- [ASSIGNMENT]: Every line in the records below that holds "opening" must be identified and copied.

(Data items)
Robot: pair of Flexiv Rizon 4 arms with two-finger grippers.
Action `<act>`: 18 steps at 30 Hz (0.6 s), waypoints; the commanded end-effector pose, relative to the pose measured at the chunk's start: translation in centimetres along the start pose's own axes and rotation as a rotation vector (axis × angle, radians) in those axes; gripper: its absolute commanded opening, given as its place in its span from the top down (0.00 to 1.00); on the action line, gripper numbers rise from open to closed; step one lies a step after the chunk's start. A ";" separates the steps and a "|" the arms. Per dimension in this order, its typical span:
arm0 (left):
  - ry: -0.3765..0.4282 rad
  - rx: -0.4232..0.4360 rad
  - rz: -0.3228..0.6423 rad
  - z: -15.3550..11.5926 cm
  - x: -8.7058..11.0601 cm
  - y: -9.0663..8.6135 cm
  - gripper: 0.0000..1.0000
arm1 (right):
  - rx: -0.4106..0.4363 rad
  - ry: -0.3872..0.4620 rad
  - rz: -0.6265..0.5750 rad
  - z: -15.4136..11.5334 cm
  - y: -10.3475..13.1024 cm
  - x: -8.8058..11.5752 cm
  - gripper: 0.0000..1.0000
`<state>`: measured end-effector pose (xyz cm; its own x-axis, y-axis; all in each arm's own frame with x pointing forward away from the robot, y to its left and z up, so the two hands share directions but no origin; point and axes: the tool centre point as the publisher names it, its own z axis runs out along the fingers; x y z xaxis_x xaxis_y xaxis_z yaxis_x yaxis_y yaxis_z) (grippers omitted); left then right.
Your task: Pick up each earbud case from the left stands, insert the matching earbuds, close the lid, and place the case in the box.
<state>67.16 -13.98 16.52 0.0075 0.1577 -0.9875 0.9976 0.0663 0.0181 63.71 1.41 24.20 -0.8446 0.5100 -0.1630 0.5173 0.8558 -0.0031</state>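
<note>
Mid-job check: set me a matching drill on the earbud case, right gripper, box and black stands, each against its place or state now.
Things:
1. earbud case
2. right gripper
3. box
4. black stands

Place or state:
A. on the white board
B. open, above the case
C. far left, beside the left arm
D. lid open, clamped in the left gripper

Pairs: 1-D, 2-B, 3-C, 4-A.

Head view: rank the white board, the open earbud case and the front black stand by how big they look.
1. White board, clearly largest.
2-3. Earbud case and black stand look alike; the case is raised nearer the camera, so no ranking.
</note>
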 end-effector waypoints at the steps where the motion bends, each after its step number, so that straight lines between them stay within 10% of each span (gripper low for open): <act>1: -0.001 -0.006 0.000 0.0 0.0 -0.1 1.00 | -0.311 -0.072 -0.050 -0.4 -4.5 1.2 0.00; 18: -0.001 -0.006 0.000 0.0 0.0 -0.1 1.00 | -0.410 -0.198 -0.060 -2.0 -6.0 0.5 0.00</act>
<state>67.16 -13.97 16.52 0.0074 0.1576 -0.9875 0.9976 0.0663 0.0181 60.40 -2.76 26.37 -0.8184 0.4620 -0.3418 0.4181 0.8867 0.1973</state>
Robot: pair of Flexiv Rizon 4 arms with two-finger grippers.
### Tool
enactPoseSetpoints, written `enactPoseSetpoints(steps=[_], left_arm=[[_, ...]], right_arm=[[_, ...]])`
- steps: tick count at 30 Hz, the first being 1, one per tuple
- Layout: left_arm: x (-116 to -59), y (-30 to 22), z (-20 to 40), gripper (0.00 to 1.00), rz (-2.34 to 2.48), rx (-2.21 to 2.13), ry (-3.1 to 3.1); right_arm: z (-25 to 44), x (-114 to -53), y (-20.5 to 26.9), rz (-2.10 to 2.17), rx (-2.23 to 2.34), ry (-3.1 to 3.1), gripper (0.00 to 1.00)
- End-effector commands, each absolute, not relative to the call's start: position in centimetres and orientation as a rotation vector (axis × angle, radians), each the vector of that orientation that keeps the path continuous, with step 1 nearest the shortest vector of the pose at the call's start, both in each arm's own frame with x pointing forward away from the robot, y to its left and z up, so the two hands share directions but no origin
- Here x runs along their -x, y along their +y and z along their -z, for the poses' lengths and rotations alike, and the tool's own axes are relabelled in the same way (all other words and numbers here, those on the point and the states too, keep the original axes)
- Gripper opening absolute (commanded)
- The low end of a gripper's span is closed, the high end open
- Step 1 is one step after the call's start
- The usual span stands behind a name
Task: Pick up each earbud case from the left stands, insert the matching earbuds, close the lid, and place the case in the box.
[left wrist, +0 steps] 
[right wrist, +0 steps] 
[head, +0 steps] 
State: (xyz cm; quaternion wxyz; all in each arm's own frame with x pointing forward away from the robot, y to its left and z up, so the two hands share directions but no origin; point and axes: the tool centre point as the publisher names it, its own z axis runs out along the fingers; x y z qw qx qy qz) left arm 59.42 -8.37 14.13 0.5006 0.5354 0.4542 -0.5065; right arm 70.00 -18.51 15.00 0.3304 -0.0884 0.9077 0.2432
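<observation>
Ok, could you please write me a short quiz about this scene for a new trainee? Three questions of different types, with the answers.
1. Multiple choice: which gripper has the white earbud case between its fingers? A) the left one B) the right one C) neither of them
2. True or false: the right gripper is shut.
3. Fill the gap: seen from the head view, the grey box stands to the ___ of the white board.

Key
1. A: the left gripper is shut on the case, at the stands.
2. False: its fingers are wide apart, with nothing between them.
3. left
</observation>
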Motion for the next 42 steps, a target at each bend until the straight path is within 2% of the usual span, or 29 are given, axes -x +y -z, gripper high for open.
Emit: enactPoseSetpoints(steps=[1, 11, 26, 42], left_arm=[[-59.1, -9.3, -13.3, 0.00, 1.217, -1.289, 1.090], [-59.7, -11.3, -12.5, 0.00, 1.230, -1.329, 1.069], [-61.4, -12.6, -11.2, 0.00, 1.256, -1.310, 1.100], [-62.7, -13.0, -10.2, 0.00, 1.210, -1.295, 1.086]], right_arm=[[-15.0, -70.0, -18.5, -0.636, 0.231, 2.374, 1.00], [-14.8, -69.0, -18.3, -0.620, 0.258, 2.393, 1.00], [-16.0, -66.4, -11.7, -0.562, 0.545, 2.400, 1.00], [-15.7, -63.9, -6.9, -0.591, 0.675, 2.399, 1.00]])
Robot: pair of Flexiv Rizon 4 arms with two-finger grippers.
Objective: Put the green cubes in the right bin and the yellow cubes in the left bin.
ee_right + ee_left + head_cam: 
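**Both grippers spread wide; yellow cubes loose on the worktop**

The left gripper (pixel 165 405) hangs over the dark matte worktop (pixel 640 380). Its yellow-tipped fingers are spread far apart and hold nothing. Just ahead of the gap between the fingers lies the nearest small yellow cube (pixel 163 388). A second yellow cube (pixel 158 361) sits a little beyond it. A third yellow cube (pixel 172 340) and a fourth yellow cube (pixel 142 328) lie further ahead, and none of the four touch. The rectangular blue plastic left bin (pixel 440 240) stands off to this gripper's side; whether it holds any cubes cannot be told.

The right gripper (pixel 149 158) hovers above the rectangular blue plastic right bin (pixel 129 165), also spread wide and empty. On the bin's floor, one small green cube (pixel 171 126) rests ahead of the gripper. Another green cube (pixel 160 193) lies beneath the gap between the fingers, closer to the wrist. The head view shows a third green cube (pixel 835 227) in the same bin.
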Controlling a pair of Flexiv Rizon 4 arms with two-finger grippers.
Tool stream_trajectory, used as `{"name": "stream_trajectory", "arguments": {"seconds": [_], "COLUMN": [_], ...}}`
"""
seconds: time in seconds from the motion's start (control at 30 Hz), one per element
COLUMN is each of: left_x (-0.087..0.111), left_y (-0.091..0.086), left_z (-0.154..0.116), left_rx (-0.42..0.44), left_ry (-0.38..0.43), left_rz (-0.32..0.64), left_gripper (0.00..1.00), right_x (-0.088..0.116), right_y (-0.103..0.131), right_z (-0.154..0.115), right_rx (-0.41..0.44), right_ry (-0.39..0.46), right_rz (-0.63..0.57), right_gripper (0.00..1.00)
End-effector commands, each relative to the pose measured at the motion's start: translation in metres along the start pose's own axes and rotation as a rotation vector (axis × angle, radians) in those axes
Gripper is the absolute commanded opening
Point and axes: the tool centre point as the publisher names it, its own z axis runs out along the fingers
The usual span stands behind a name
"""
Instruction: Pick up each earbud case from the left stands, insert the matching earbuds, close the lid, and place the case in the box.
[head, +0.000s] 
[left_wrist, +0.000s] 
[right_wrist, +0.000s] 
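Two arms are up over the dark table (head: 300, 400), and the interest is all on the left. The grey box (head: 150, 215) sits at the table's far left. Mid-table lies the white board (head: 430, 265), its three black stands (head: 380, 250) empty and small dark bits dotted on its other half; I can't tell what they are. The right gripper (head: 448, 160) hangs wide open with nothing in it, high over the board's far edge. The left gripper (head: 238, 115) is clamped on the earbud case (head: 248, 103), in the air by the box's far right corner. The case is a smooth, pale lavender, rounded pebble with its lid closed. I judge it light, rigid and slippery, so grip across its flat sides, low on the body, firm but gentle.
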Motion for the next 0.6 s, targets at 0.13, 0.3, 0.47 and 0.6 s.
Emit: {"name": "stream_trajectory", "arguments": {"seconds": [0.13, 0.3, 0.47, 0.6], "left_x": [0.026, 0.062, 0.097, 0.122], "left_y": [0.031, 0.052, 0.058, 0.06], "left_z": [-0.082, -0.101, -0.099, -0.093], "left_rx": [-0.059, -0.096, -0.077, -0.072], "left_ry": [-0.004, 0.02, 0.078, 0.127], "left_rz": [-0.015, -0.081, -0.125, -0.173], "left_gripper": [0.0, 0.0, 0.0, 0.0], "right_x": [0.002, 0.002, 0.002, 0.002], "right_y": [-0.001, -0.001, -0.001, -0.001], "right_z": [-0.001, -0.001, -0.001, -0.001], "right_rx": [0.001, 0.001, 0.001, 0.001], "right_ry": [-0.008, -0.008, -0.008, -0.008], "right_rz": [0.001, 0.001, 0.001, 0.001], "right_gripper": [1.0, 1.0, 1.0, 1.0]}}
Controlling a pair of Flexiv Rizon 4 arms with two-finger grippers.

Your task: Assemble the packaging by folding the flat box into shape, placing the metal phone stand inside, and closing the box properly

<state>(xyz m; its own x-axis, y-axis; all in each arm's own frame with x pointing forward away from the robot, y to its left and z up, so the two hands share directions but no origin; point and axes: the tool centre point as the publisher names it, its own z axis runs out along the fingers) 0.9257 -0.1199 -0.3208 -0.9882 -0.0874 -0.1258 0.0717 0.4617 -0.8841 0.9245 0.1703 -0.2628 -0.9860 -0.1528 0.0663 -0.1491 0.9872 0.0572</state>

- [ANSWER SPACE]:
Action `<act>`: 18 steps at 30 Hz (0.6 s), waypoints; the commanded end-effector pose, relative to the pose measured at the chunk's start: translation in centimetres along the start pose's own axes and rotation as a rotation vector (axis × angle, radians) in those axes; gripper: its absolute commanded opening, given as its place in its span from the top down (0.00 to 1.00); on the action line, gripper numbers rise from open to closed; step one lies a step after the chunk's start. A ";" separates the steps and a "|" the arms. Per dimension in this order, its typical span:
- Gripper opening absolute (commanded)
Gripper is the absolute commanded opening

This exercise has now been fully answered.